## Problem statement
In the answer, each line of the listing should appear again unchanged.

===== Data shown =====

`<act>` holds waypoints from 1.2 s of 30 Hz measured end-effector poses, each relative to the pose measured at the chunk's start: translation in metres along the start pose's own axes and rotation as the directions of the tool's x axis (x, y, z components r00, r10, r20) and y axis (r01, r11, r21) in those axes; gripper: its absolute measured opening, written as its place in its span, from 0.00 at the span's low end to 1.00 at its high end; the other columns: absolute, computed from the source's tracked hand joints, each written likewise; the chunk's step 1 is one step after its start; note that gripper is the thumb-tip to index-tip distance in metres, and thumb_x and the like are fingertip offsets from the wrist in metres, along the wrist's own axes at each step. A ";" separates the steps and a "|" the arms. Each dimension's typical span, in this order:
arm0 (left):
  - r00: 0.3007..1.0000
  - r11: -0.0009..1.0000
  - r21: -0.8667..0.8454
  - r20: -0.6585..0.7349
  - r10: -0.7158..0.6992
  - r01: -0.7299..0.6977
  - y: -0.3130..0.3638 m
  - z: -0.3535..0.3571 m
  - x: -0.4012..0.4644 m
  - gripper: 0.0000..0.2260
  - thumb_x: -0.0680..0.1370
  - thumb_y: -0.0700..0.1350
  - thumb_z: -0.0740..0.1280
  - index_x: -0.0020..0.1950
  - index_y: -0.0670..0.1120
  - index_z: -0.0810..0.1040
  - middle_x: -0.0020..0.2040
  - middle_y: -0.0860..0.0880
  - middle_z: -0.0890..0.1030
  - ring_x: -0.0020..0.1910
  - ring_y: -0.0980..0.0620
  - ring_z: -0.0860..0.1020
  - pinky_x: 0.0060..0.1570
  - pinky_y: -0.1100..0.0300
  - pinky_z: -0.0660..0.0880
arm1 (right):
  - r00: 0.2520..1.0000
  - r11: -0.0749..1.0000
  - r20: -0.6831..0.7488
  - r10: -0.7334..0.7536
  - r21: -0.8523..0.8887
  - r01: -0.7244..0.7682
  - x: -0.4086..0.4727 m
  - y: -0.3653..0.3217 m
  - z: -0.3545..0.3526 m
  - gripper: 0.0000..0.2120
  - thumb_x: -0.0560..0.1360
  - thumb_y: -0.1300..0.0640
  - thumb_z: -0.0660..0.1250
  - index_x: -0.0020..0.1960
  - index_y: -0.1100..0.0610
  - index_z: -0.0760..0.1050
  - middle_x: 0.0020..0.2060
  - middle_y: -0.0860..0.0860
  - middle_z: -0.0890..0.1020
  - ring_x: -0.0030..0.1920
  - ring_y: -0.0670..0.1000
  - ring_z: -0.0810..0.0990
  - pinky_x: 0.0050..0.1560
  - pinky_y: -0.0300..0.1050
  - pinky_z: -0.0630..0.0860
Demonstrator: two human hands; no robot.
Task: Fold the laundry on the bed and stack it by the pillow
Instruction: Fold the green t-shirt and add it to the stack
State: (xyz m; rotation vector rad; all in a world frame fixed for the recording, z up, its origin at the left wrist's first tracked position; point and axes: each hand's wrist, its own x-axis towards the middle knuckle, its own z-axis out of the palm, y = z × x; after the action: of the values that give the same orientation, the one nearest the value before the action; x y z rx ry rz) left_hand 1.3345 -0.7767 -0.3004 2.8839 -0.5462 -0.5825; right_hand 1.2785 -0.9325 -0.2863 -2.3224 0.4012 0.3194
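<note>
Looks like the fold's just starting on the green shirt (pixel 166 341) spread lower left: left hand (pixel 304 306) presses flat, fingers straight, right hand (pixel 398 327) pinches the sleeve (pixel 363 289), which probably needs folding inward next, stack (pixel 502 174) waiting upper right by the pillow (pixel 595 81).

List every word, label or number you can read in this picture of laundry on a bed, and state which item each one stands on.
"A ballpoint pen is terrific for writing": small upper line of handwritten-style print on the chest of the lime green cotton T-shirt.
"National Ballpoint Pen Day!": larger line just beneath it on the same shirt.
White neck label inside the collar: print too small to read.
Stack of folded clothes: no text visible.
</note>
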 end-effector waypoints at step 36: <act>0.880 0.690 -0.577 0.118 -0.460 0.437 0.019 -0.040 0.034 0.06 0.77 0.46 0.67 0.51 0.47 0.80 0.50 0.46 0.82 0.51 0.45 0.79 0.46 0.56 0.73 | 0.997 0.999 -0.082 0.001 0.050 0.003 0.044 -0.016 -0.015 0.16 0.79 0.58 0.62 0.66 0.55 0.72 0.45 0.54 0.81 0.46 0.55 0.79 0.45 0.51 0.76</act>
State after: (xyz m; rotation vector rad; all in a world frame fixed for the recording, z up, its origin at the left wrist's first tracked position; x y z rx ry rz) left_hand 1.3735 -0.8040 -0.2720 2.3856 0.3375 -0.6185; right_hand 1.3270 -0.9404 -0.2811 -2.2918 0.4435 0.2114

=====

## Response for this exercise
`<act>` holds waypoints from 1.2 s of 30 Hz measured end-effector poses, each relative to the pose measured at the chunk's start: translation in metres along the start pose's own axes and rotation as the directions of the tool's x axis (x, y, z components r00, r10, r20) and y axis (r01, r11, r21) in those axes; gripper: its absolute measured opening, written as its place in its span, from 0.00 at the span's low end to 1.00 at its high end; the other columns: absolute, computed from the source's tracked hand joints, each written likewise; the chunk's step 1 is one step after its start; note that gripper is the thumb-tip to index-tip distance in metres, and thumb_x and the like are fingertip offsets from the wrist in metres, along the wrist's own axes at each step. A ";" separates the steps and a "|" the arms. Each dimension's typical span, in this order:
arm0 (left):
  - r00: 0.3007..1.0000
  - r11: -0.0009..1.0000
  - r21: -0.8667..0.8454
  - r20: -0.6585..0.7349
  - r10: -0.7158..0.6992
  - r01: -0.7299..0.6977
  - y: -0.3130..0.3638 m
  - z: -0.3535..0.3571 m
  - x: -0.4012..0.4644 m
  - gripper: 0.0000..0.2260
  - thumb_x: -0.0680..0.1370
  - thumb_y: -0.0700..0.1350
  - thumb_z: -0.0740..0.1280
  - index_x: -0.0020..0.1950
  - index_y: -0.0670..0.1120
  - index_z: -0.0810..0.1040
  - middle_x: -0.0020..0.2040
  - middle_y: -0.0860..0.0880
  - middle_z: -0.0890..0.1030
  - ring_x: -0.0020..0.1910
  - ring_y: -0.0980..0.0620
  - ring_z: -0.0860..0.1020
  - pinky_x: 0.0060..0.1570
  - pinky_y: -0.1100..0.0300
  - pinky_z: -0.0660..0.0880
arm1 (right):
  - r00: 0.2520..1.0000
  - r11: -0.0749..1.0000
  - r20: -0.6831..0.7488
  - r10: -0.7334..0.7536
  - r21: -0.8523..0.8887
  - r01: -0.7244..0.7682
  - x: -0.4086..0.4727 m
  - y: -0.3653..0.3217 m
  - z: -0.3545..0.3526 m
  - gripper: 0.0000..0.2120
  - thumb_x: -0.0560..0.1360
  - thumb_y: -0.1300..0.0640
  - thumb_z: -0.0660..0.1250
  - index_x: -0.0020..0.1960
  - index_y: -0.1100..0.0610
  - index_z: -0.0760..0.1050
  - middle_x: 0.0020..0.2060
  - middle_y: -0.0860..0.0860
  - middle_z: -0.0890..0.1020
  - ring_x: -0.0030..0.1920
  - ring_y: -0.0670..0.1000
  - ring_z: -0.0810..0.0990
  - pinky_x: 0.0050..0.1560
  - pinky_y: -0.0300..0.1050
  - pinky_z: -0.0630..0.0860
Demonstrator: two human hands; no robot.
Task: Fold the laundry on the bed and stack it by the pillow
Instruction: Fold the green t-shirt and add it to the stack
State: (xyz m; rotation vector rad; all in a world frame fixed for the recording, z up, its origin at the left wrist's first tracked position; point and axes: each hand's wrist, its own x-axis towards the middle knuckle, its own z-axis out of the palm, y = z × x; after the action: of the values that give the same orientation, the one nearest the value before the action; x y z rx ry rz) left_hand 1.3345 -0.7767 -0.3004 2.8839 -0.5462 -0.5825; right_hand 1.2785 -0.9325 -0.2863 -2.3224 0.4012 0.3194
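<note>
Looks like the fold's just starting on the green shirt (pixel 166 341) spread lower left: left hand (pixel 304 306) presses flat, fingers straight, right hand (pixel 398 327) pinches the sleeve (pixel 363 289), which probably needs folding inward next, stack (pixel 502 174) waiting upper right by the pillow (pixel 595 81).

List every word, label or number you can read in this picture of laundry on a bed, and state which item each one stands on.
"A ballpoint pen is terrific for writing": small upper line of handwritten-style print on the chest of the lime green cotton T-shirt.
"National Ballpoint Pen Day!": larger line just beneath it on the same shirt.
White neck label inside the collar: print too small to read.
Stack of folded clothes: no text visible.
</note>
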 end-effector waypoints at step 36: <act>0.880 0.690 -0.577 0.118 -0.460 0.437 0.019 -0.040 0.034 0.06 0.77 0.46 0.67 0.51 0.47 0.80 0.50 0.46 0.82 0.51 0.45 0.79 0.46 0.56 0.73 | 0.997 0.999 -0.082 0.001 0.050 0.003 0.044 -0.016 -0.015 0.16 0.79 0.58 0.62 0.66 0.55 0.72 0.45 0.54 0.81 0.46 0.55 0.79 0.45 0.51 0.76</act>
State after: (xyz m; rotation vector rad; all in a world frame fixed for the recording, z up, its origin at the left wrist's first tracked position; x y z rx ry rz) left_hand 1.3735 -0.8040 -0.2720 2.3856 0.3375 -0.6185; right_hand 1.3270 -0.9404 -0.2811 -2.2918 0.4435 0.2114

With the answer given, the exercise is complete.